## What you have to do
Report every line of the records that contains the word "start".

## Information shown
· · ·

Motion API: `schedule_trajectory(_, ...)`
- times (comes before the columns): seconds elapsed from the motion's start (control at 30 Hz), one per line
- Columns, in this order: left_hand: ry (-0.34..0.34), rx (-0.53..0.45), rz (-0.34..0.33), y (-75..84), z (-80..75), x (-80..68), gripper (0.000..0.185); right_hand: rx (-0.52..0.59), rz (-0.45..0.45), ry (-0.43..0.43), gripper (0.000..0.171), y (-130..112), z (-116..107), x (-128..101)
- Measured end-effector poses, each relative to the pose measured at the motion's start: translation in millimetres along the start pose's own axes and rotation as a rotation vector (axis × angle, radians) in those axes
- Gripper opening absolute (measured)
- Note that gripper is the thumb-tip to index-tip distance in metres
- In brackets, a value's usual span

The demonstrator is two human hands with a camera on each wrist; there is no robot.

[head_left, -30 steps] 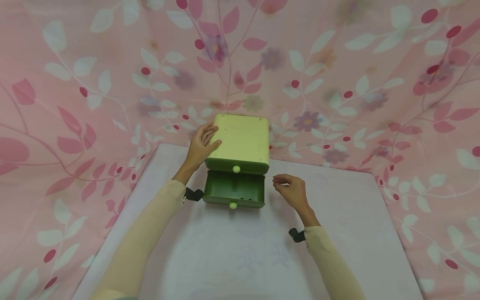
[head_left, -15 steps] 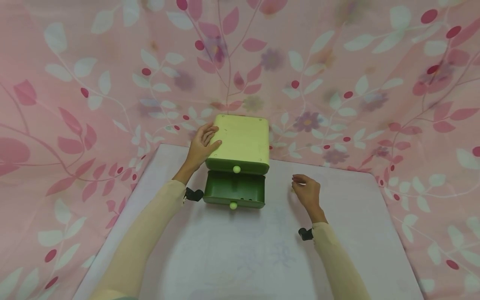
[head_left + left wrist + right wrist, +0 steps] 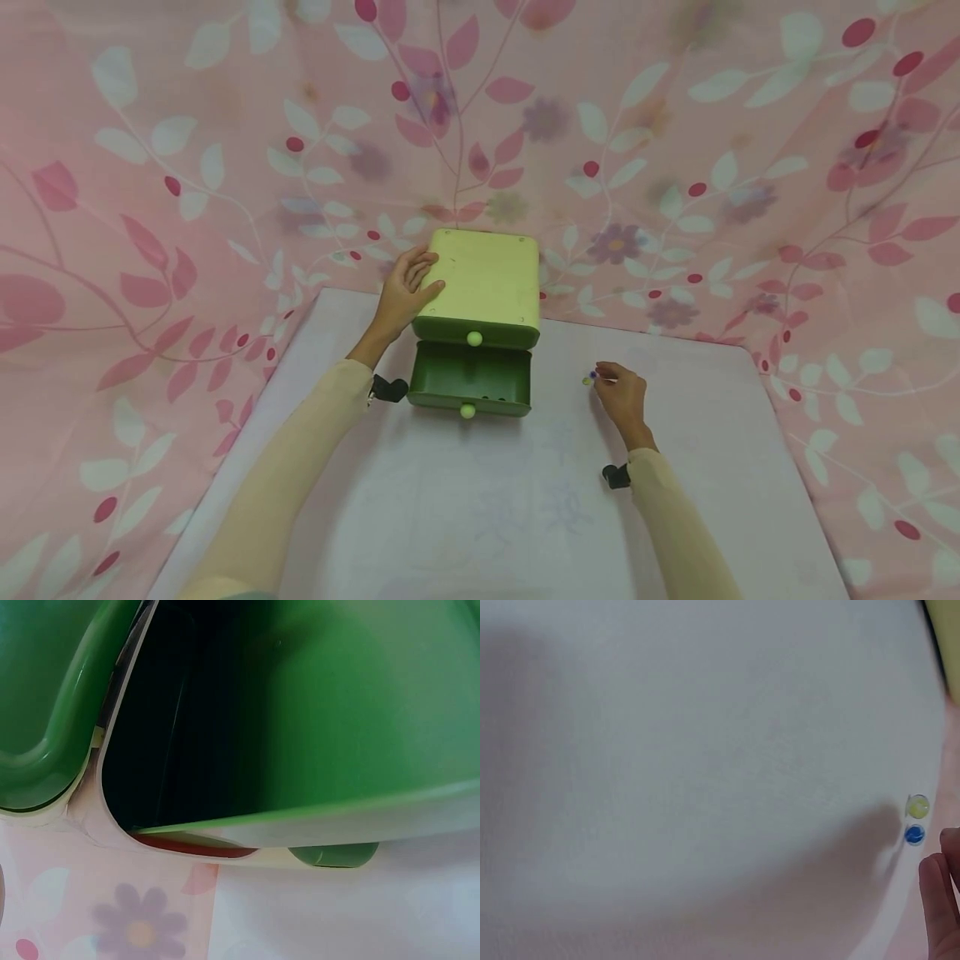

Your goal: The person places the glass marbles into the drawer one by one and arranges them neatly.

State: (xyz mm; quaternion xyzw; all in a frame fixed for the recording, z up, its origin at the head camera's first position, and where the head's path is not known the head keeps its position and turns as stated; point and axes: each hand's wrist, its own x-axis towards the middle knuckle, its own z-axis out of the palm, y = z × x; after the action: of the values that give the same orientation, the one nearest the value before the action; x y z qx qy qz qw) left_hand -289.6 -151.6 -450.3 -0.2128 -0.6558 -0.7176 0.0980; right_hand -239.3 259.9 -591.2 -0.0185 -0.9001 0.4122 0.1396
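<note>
- The right hand (image 3: 621, 395) is seen lower and further right in the head view than a second ago, when it hung just beside the open drawer's right end; it is now well apart from the drawer, right of centre.
- Its fingers are curled down toward the white tabletop (image 3: 480, 500), the tips at two small beads; whether the beads are pinched or only touched cannot be told.
- The yellow bead (image 3: 917, 805) and the blue bead (image 3: 914, 835) are shown touching each other at the right edge of the right wrist view, with two fingertips (image 3: 937, 889) just beside them at the lower right.
- In the head view the beads appear as a tiny speck just left of the right fingertips; half a second ago the hand had not yet come down to that spot.
- The left hand (image 3: 405, 292) is unchanged: it is laid spread against the top left corner of the light green drawer box (image 3: 483, 279), thumb on the lid.
- The lower drawer (image 3: 468, 383) is pulled out as before, in the centre of the frame, its pale knob (image 3: 467, 410) facing the person.
- Only the dark green inside of the drawer is shown in the left wrist view.
</note>
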Motion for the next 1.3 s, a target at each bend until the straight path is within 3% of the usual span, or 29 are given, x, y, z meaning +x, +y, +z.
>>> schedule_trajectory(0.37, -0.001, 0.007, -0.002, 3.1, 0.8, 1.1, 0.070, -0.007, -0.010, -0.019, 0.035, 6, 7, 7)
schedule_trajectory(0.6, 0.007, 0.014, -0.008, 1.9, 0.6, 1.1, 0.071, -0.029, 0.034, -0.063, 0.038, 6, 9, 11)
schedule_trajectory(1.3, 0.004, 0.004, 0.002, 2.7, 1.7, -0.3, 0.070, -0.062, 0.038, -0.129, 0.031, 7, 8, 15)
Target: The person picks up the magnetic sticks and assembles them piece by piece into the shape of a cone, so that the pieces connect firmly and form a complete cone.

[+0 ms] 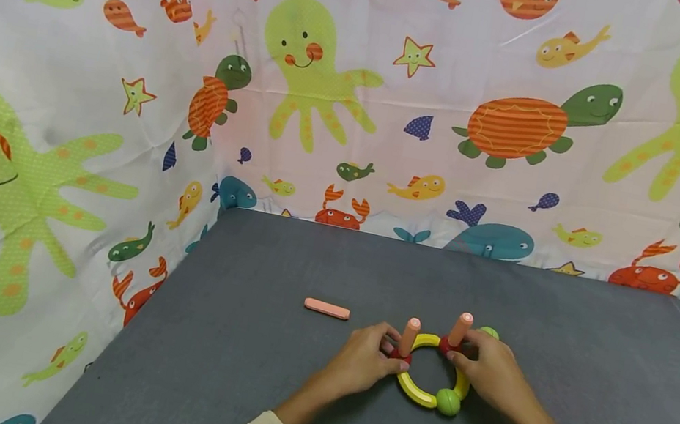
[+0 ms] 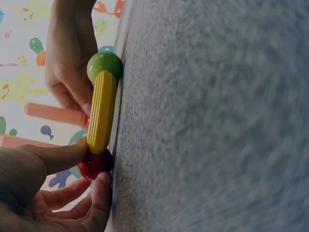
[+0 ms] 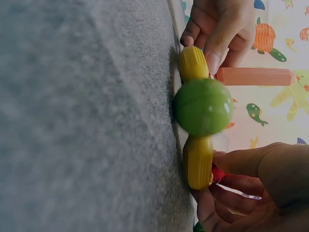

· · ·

## Reply to the exercise
- times (comes before the columns): seconds elapsed from the motion's start (control at 30 Hz), one per line
- Measured end-effector poses, each relative to the pose measured at the motion's start: translation in millimetres along the start pose's own axes and rotation as a rotation vector (axis × angle, radians) in those axes

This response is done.